200 g escarole or spinach
200 g cabbage
200 g carrots
Olive oil
1 clove garlic
Olive oil
1/2 kg veal
1/2 kg pork
Half a chicken breast
2 carrots
1 stick celery
1 clove garlic
Handful of fresh rosemary
100 g cooked ham
50 g mortadella
2 eggs
5 or 6 heaping tablespoons of grated parmigiano reggiano cheese
Grating of fresh nutmeg
2 whole eggs, beaten

For the pasta

10-11 eggs
About 1 kg flour (in general the measurement is 1 egg for every 100 g of flour – some cooks measure an egg to a fistful of flour – but of course the precise proportions depend on the size of eggs, the moisture content of the flour and other such variables)
Pinch of salt
A spoonful or two of olive oil
Water if necessary.

To serve

200 g unsalted butter
Handful of fresh sage leaves
Plenty of grated parmigiano reggiano cheese

First make the stuffing. Add the escarole or spinach, cabbage and carrots to a pot of boiling water and cook until tender. Drain and then sautée in a frying with olive oil and a chopped clove of garlic. Set aside.

Vegetables for the ripieno

In a separate heavy-bottomed cast-iron or earthenware pot, add some olive oil, then brown the pieces of veal, pork and chicken breast. Add the 2 carrots, a stick of celery, a clove of garlic and a sprig of rosemary. Add the white wine, bring to the boil, then cover tightly and reduce to a bare simmer. Cook until the meat is tender and falling apart, adding more liquid if necessary.

Cooking the meats

Finally chop the sautéed vegetables and meat all together, adding a little of the cooking liquid from the meats, as well as the cooked ham and mortadella.The result should be a soft filling that you can use to stuff the agnolotti. Just before filling, add the beaten eggs, grated parmigiano reggiano, freshly grated nutmeg and salt to taste.

The ripieno

Now make the pasta. You can make this either by hand, or in a food processor (our method). Depending on the size of your food processor, add the flour and the eggs in batches if necessary. Or else place the flour on a large board, make a well, and add the eggs. Add a spoonful or two of extra-virgin olive oil, a little water if necessary, and a pinch of salt. Mix well to form a dough that is soft but consistent. Knead well, then leave to rest at room temperature for about an hour.

Making fresh pasta

Next roll out the pasta to the second finest setting on your pasta machine.

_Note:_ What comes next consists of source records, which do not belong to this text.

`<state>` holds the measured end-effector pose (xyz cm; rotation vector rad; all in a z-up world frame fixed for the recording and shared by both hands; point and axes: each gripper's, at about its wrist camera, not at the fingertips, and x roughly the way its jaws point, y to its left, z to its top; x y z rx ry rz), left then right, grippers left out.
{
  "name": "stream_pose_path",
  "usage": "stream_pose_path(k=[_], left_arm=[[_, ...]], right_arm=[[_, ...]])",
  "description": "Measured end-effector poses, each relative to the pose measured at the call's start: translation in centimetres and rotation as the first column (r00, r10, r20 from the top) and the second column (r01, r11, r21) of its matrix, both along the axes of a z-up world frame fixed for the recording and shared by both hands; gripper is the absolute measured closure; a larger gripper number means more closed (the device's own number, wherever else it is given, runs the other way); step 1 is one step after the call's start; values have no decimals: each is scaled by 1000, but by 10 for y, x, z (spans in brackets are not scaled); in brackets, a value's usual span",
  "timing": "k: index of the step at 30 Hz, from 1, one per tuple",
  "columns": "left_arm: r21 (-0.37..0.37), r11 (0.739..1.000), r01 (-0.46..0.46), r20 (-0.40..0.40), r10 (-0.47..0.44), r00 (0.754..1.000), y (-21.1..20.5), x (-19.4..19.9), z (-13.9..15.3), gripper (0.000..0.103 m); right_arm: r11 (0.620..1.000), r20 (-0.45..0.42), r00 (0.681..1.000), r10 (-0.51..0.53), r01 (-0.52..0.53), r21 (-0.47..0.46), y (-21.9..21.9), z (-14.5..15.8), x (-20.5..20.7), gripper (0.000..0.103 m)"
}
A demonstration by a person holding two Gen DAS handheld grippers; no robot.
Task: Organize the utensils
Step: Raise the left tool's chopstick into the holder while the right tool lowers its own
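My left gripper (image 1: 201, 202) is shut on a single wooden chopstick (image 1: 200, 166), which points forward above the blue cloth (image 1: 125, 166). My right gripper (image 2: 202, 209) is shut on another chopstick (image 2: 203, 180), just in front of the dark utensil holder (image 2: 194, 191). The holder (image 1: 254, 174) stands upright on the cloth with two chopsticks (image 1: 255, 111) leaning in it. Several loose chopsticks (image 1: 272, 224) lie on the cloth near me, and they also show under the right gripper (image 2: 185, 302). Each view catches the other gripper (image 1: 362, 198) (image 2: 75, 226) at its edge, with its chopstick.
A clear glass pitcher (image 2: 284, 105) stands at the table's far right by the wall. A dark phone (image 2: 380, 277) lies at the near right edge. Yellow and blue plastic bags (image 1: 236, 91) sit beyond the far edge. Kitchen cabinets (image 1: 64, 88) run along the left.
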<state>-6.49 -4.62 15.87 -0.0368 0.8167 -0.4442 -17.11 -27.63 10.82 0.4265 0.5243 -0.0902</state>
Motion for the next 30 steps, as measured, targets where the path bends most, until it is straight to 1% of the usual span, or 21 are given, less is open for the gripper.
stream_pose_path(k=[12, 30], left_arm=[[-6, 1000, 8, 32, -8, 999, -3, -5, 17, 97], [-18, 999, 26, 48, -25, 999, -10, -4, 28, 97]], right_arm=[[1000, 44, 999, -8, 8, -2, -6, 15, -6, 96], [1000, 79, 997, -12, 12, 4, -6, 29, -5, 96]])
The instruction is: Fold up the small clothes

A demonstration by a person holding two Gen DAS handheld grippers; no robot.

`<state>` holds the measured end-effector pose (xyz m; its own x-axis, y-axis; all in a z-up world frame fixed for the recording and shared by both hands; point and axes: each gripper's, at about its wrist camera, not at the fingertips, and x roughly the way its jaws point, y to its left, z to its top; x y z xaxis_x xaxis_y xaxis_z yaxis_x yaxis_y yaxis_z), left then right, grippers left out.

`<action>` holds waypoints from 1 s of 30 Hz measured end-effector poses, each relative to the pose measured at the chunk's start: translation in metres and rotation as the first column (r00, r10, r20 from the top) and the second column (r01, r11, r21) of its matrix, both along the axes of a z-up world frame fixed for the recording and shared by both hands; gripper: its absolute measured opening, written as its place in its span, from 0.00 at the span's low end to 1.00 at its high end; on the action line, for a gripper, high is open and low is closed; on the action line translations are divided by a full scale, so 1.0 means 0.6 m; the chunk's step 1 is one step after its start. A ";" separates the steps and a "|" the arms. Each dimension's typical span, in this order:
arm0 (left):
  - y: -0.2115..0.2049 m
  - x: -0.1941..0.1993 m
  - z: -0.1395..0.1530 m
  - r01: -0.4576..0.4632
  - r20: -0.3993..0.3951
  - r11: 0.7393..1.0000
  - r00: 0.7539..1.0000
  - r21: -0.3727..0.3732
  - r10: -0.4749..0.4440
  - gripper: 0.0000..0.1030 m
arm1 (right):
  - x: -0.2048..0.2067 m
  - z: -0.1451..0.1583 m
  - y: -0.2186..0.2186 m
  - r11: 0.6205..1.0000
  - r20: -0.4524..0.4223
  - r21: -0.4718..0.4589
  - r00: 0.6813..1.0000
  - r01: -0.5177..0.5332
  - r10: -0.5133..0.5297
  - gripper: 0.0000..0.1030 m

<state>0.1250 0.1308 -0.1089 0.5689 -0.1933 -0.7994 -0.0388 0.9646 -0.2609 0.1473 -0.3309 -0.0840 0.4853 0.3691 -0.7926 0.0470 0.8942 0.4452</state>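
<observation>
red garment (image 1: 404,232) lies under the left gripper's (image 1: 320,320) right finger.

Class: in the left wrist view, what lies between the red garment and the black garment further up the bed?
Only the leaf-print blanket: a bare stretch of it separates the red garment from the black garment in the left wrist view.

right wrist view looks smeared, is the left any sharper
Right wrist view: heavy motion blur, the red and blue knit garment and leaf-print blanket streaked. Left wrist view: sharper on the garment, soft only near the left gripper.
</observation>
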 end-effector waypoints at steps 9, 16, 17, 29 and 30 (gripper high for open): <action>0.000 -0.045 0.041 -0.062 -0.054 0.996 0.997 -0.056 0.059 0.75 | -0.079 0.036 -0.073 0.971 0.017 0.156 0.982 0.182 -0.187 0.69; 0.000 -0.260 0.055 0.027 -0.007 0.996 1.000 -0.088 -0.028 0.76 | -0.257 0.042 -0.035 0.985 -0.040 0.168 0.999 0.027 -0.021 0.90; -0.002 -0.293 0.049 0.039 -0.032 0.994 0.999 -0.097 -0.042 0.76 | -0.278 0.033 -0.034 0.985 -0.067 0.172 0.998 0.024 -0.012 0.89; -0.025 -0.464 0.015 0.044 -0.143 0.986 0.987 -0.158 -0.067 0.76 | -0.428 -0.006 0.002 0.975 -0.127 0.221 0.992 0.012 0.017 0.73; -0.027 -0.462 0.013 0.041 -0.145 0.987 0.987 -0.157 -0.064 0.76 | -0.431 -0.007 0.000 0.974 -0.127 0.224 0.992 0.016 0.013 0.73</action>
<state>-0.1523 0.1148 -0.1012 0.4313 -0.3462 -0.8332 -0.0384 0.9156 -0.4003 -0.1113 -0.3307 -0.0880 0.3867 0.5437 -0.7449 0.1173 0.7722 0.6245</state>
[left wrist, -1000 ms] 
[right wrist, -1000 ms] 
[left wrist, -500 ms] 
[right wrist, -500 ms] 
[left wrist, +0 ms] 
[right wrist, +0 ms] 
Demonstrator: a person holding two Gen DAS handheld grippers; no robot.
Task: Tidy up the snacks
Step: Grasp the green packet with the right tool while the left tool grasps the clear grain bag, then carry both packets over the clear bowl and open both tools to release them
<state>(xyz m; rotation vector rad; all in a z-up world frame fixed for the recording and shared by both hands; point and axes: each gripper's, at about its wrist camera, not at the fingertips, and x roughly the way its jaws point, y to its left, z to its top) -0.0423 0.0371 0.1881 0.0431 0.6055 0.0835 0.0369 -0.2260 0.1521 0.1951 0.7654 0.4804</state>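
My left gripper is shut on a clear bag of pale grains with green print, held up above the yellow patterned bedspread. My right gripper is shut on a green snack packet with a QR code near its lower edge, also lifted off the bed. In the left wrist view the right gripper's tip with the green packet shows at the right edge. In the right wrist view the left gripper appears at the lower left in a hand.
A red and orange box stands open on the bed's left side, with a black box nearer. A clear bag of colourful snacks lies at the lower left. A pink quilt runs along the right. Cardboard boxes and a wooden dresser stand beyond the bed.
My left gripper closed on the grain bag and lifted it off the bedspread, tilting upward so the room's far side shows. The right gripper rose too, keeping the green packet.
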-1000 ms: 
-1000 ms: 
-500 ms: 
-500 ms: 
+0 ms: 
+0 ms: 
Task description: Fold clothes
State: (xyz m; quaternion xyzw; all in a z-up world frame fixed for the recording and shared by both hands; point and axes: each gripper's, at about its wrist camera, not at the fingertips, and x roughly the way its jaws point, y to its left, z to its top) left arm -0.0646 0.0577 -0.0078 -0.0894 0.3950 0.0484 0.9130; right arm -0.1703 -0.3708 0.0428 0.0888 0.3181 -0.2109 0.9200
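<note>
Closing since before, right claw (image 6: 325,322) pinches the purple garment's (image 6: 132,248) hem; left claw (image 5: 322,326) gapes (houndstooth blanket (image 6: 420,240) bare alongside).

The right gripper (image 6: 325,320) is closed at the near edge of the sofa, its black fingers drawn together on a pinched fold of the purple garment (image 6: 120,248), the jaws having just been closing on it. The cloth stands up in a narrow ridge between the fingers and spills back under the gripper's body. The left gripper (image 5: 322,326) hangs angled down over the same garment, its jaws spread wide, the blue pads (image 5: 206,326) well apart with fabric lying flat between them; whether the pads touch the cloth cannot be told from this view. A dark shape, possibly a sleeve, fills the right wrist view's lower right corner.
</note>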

Pasta machines make the job easier though some cooks still prefer to roll by hand

Lay out the sheets of rolled pasta. Using a spoon and a knife, add small amounts of the filling all along the length of each sheet of pasta.

Filling the agnolotti

Fold the pasta over the filling carefully in order to cover all the filling. Then, and this is the critical part!, squeeze the space between each raviolo using your thumb and index fingers as if you were giving the pasta a 'pinch' (in Piedmontese dialect they say 'plin' and this gives the name agnolotti or ravioli 'al plin').

Folding and pinching 'al plin'

Cut along the strip of now-stuffed pasta, then cut between each single agnolotto to separate.

Cutting the agnolotti

The finished agnolotti

Put the cut agnolotti on a large floured platter and make sure there is plenty of space so they don't stick together.

All that is left now is to cook the agnolotti when ready to eat. Bring a large pot of water to the boil, add salt, then add the agnolotti. They will cook in only the briefest time, just a minute or two (when they rise to the surface, they are done).

The agnolotti al plin can be served 'in brodo' that is, in a rich homemade chicken or beef broth, or else they can be bathed in melted butter and fresh sage, topped with grated parmigiano reggiano. For the Club Vino visit to Cascina Fontana, we enjoyed this exquisite dish topped with shavings of fresh summer truffles - tartufi estivi. Another way to enjoy the agnolotti is served with a meat ragù.

As the above steps demonstrate, making agnolotti is a time consuming affair, so Elda advises that it is best done with a group of friends, perhaps a day or two in advance of an important meal.

An agnolotti al plin party anyone?

Suggested wine: Cascina Fontana Barbera d'Alba - nothing else will do!